Dans une analyse consacrée au scrutin, il considère que le recul de la participation traduit «l’affaiblissement de l’un des principaux leviers de mobilisation sociale et politique dont disposent les États pour préserver leur cohésion interne et faire face aux défis extérieurs ».
Pour Abdelaziz Rahabi, la baisse continue de l’intérêt des citoyens pour les élections législatives appelle à « une évaluation et une révision en profondeur » du fonctionnement de la vie politique. Il souligne que le taux de participation annoncé pourrait être le plus faible enregistré depuis l’indépendance de l’Algérie, un niveau qu’il juge révélateur d’un malaise nécessitant une réflexion approfondie.
L’ancien ministre attribue cette désaffection à une perte progressive de confiance des citoyens envers les institutions chargées de les représenter, de défendre leurs intérêts et d’exercer un contrôle sur l’action du gouvernement. Une crise de confiance qui, selon lui, s’est installée au fil des décennies et se reflète désormais dans les différents rendez-vous électoraux.

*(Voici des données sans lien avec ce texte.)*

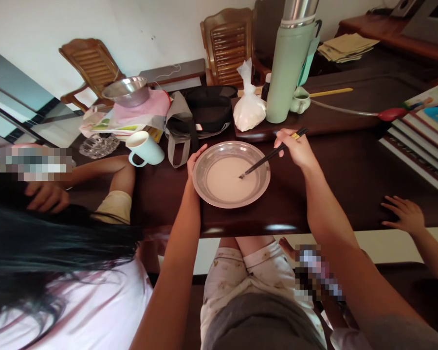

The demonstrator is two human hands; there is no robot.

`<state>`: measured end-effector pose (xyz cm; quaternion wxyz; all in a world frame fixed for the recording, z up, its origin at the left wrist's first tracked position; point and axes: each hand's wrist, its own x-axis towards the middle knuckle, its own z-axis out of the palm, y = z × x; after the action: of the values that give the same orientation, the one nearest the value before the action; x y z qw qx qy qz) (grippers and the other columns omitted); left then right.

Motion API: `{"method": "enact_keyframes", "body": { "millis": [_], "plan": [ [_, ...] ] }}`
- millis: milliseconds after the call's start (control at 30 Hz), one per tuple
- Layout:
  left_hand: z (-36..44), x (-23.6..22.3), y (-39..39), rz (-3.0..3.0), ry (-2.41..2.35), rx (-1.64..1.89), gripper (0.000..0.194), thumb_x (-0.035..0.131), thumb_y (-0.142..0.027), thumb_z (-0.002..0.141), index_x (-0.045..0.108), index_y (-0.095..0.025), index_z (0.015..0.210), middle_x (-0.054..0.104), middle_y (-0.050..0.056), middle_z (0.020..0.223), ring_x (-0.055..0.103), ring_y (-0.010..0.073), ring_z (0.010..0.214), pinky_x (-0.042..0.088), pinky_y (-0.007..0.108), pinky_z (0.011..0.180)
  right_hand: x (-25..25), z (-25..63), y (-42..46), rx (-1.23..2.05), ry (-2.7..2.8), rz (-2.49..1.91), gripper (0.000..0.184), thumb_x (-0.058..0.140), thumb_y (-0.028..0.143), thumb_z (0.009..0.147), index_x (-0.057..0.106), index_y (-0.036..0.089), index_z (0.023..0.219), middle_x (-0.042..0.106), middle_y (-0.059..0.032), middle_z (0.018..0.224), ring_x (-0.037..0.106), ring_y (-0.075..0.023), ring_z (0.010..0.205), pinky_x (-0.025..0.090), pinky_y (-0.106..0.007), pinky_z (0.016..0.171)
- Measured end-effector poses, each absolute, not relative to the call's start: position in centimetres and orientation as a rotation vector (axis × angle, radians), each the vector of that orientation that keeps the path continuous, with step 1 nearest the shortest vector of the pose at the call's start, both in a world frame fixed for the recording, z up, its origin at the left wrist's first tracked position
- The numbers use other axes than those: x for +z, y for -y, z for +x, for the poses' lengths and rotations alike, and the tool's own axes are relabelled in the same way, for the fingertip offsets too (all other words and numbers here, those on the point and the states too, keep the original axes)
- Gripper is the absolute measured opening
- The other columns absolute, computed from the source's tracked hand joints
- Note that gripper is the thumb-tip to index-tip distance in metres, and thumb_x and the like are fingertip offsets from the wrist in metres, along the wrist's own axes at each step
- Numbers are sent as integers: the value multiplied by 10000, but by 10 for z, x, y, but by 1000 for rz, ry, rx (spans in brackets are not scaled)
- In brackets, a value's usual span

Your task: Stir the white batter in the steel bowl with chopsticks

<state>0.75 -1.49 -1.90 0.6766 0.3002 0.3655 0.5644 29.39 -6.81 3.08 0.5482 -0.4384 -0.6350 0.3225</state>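
A wide, shallow metal bowl (202, 181) sits near the front edge of the dark table, with a smooth, pale beige liquid (224, 182) in it. My left hand (195, 163) grips the bowl's left side, fingers against the outer wall and rim; part of that hand is hidden behind the bowl. In my right hand (295, 148) is a pair of dark chopsticks (264, 159), slanting down to the left over the bowl's right rim. Their tips dip into the liquid near its middle.
Behind the bowl stand a white mug (149, 148), a grey-black bag (211, 114), a tied plastic bag of white powder (250, 112) and a tall green thermos (286, 73). Stacked books (419, 148) lie right. One person (113, 209) sits at left; another person's hand (405, 214) rests at right.
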Motion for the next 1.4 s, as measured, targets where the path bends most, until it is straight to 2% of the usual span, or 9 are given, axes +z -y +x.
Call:
{"method": "enact_keyframes", "body": {
  "millis": [200,400,567,767,967,1067,1167,1300,1400],
  "plan": [
    [7,-18,14,676,-849,1281,308,493,-250,840,681,-184,1075,691,41,779,628,202,794,496,334,807,29,282,67,872,1659,-971,355,611,523,816,629,204,660,615,5,567,576,-130,529,425,-267,551],
    [8,-19,15,669,-827,1281,276,503,-260,846,688,-176,1033,688,48,798,631,204,800,492,325,792,29,293,68,782,1517,-1004,414,563,505,857,610,188,595,510,32,451,476,-94,416,406,-245,512],
    [7,-19,14,677,-819,1288,291,491,-243,845,686,-163,1046,690,51,800,632,206,810,487,332,809,32,279,70,890,1709,-984,331,603,484,835,637,191,685,623,4,582,581,-125,545,433,-251,568],
    [7,-21,13,674,-809,1273,303,482,-247,839,687,-168,1047,694,44,800,622,199,784,492,333,794,31,292,69,755,1511,-1012,404,548,485,874,602,193,599,506,33,459,480,-96,426,417,-252,535],
    [5,-19,13,695,-822,1276,334,486,-250,833,670,-172,1102,694,50,803,628,209,836,484,333,811,34,280,70,854,1652,-1001,382,605,542,811,624,196,651,606,4,560,565,-125,523,432,-257,543],
    [4,-20,12,679,-805,1271,310,501,-250,832,679,-168,1072,688,46,797,627,197,802,484,332,811,35,286,69,736,1537,-1045,416,590,557,815,604,197,607,554,19,496,525,-114,477,437,-261,551],
    [3,-20,12,684,-819,1258,317,486,-258,843,675,-174,1084,688,48,808,629,206,823,483,343,816,37,288,71,769,1530,-1026,447,545,553,848,605,195,587,510,25,446,480,-104,427,421,-260,530],
    [3,-19,12,700,-841,1280,342,480,-263,846,664,-178,1121,696,53,818,627,225,873,485,348,822,41,278,74,882,1690,-1022,402,600,561,802,616,196,635,609,3,565,559,-127,511,425,-254,523],
    [3,-20,11,691,-839,1277,337,493,-266,838,669,-184,1113,698,48,811,629,221,857,493,341,810,40,279,72,821,1619,-1028,384,617,538,801,603,197,626,600,9,560,553,-121,504,432,-257,539]
  ]
}}
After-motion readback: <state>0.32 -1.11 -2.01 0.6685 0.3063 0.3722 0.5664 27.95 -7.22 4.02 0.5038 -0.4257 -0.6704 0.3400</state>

Abdelaziz Rahabi insiste également sur le rôle des partis politiques, qu’il refuse de voir réduits à de simples instruments électoraux. À ses yeux, ils doivent pleinement assumer leur mission d’acteurs institutionnels en contribuant à l’encadrement de la société, à la formation des citoyens et à l’animation du débat public, aux côtés des syndicats et des médias.